FIG. 7 shows an example process of manufacturing a semiconductor device, according to some embodiments of the present disclosure. In some examples, the process described herein can be used to manufacture any suitable semiconductor devices, such as semiconductor devices 102, 200, 302, 402, 500, or 600. As shown, the example process starts with providing semiconductor layer 700. In some examples, semiconductor layer 700 can be manufactured using one or more processes of wafer preparation, oxidation, photolithography, etching, doping, chemical vapor deposition (CVD), metallization, planarization, layering, dicing, packaging, etc.
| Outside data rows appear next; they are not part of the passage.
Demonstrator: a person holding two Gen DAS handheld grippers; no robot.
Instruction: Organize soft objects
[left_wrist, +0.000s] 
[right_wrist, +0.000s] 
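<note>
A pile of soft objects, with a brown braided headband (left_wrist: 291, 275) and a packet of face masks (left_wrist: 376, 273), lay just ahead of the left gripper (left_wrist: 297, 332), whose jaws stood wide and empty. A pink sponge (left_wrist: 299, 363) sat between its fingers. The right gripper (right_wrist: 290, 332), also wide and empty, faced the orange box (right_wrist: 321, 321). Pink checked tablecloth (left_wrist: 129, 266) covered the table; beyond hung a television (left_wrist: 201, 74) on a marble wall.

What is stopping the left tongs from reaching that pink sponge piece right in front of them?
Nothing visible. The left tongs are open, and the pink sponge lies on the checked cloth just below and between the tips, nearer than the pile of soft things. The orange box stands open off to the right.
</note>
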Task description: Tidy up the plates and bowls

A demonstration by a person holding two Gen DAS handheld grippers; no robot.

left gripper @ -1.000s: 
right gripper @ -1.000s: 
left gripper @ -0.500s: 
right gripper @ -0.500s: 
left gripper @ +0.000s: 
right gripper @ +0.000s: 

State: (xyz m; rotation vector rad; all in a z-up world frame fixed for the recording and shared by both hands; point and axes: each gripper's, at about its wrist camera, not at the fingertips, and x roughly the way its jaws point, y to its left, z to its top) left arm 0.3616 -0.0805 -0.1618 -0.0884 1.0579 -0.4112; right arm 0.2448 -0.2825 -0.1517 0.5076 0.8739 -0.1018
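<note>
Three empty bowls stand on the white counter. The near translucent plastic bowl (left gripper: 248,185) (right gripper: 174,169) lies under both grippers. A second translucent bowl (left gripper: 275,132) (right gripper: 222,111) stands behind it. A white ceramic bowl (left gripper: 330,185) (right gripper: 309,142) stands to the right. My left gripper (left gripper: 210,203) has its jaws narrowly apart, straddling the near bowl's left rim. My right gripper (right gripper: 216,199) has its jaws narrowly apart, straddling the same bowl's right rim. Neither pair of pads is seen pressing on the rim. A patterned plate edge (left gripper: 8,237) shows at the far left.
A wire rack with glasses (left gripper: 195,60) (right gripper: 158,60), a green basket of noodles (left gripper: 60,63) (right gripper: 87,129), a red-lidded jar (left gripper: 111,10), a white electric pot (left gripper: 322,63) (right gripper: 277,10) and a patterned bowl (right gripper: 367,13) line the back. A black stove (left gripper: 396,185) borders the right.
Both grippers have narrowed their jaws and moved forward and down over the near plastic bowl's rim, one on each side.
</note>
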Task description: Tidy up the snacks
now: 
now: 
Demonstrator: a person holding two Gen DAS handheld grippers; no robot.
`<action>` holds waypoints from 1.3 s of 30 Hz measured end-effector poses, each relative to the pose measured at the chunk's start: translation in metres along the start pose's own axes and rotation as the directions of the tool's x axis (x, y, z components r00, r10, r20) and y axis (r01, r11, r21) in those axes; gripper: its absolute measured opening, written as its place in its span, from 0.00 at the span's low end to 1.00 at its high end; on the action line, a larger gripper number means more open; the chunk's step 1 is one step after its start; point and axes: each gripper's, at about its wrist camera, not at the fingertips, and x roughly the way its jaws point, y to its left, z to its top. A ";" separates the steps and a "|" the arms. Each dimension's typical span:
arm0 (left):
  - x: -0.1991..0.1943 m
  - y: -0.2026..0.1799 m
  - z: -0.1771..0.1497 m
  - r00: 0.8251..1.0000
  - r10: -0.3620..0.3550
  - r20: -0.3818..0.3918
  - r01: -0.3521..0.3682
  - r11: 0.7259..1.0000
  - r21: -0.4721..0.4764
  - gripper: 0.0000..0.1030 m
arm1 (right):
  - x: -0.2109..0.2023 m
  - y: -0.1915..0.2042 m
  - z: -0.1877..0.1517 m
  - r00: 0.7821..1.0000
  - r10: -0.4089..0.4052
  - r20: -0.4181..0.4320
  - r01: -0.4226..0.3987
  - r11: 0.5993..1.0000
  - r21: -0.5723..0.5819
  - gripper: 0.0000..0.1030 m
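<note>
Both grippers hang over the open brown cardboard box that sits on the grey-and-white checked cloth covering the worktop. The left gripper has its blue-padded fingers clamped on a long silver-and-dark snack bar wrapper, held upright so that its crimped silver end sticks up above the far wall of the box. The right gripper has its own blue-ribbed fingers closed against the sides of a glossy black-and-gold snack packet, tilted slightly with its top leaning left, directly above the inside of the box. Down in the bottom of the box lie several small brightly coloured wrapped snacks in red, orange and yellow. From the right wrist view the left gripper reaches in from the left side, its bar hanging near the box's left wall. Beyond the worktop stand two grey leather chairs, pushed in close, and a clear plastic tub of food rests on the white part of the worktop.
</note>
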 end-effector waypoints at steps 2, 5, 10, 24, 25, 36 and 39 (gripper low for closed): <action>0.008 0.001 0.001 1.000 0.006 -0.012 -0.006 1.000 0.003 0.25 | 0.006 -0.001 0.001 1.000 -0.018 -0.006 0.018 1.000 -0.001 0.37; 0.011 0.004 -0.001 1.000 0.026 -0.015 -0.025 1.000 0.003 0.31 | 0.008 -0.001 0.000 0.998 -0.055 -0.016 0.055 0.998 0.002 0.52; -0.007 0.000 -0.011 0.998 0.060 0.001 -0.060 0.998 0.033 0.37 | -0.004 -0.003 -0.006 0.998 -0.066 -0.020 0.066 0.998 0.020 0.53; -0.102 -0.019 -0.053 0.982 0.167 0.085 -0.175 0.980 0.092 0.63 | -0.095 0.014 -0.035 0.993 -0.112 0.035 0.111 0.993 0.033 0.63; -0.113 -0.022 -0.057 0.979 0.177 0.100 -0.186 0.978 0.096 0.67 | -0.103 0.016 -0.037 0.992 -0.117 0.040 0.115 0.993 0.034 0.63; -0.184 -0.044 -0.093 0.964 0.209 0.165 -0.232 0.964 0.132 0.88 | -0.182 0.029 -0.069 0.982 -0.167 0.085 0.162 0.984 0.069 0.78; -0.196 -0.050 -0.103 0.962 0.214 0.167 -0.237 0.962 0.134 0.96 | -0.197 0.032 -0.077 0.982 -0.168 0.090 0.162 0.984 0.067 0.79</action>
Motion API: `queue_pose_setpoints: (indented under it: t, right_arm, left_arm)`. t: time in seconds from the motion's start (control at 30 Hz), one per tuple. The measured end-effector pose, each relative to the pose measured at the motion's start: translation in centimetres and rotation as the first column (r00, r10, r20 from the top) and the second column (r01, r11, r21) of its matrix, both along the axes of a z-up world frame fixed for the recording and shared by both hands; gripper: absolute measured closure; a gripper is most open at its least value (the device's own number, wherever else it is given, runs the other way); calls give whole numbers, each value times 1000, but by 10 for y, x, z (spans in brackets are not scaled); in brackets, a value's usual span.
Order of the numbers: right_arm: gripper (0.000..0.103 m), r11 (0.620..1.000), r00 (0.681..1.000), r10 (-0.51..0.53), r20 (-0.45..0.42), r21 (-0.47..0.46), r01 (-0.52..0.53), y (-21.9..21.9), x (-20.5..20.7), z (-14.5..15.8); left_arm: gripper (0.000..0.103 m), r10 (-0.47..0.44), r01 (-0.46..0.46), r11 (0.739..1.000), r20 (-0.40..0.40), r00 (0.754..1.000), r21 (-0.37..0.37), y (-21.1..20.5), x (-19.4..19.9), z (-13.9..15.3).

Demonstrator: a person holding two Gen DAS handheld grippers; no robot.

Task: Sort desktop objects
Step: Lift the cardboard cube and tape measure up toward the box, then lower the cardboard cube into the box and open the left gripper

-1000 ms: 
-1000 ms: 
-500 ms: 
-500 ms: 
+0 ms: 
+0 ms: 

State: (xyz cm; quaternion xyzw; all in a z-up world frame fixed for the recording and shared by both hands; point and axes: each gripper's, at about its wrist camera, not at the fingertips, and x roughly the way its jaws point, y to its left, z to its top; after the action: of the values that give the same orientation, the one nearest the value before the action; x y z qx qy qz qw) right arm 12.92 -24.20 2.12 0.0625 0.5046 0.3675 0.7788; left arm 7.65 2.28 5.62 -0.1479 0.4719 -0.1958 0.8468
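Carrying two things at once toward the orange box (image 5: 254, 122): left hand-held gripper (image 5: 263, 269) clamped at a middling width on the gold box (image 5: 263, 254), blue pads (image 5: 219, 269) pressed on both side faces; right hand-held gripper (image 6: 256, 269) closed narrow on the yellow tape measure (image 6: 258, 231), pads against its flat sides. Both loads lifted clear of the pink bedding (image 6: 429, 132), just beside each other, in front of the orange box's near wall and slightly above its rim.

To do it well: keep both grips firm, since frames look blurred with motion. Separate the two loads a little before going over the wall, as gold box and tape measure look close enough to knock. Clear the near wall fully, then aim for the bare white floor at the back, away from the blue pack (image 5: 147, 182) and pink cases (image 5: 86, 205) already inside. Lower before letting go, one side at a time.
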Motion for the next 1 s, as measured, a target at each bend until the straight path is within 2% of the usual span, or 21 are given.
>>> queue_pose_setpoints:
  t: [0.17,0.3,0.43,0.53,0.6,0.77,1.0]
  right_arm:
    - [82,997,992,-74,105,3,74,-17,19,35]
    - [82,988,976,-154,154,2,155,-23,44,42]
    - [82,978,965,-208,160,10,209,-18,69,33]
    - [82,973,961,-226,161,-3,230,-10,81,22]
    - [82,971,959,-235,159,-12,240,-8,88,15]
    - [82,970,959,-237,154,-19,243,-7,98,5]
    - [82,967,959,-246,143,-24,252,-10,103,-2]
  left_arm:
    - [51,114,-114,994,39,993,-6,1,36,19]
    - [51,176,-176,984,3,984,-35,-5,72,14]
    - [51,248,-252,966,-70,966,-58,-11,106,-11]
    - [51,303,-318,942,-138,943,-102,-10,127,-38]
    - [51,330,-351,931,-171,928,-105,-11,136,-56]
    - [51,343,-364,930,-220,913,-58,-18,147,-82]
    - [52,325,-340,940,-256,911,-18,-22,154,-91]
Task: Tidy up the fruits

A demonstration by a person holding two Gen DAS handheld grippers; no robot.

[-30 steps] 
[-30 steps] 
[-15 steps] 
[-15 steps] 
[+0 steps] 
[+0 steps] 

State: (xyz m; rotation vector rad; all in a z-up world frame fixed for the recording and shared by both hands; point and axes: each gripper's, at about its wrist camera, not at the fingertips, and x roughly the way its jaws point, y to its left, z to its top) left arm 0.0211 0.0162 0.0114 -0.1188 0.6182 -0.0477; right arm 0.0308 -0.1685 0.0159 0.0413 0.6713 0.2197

In some embodiments, semiconductor layer 700 includes a functional circuit. In some examples, semiconductor layer 700 can be manufactured by depositing multiple layers of various materials and etching them onto a semiconductor wafer in intricate patterns defined by a chip design. After the wafer fabrication process is complete, the wafer that includes individual circuits is cut and diced into individual pieces, each of which is a die. Each die includes a fully functional electronic circuit, which can be a microprocessor, memory, sensor, or any other suitable type of integrated circuit. In some embodiments, each die is encapsulated in a protective package, providing physical support, protection from environmental factor, and connections (e.g., through pins or solder balls) to external devices or system.

In the shown examples, semiconductor layer 700 includes sealing structures 704a and 704b. In some embodiments, sealing structures 704a and 704b are manufactured by masking a surface, such as surface 702 of semiconductor layer 700, and etching unprotected area on the masked surface. For example, to define the shape and location of the sealing structures 704a and 704b, a layer of photoresist material is deposited on surface 702 of semiconductor layer 700. Semiconductor layer 700 is then exposed to ultraviolet (UV) light through a mask that blocks the light in the shape of the desired patterns (including sealing structures 704a and 704b). The exposed regions can undergo chemical changes, allowing them to be etched away, leaving behind the desired patterns. In some examples, wet or dry etching techniques can be used to etch away the unprotected areas (those areas not covered by the photoresist material) to further define sealing structure 704a and 704b.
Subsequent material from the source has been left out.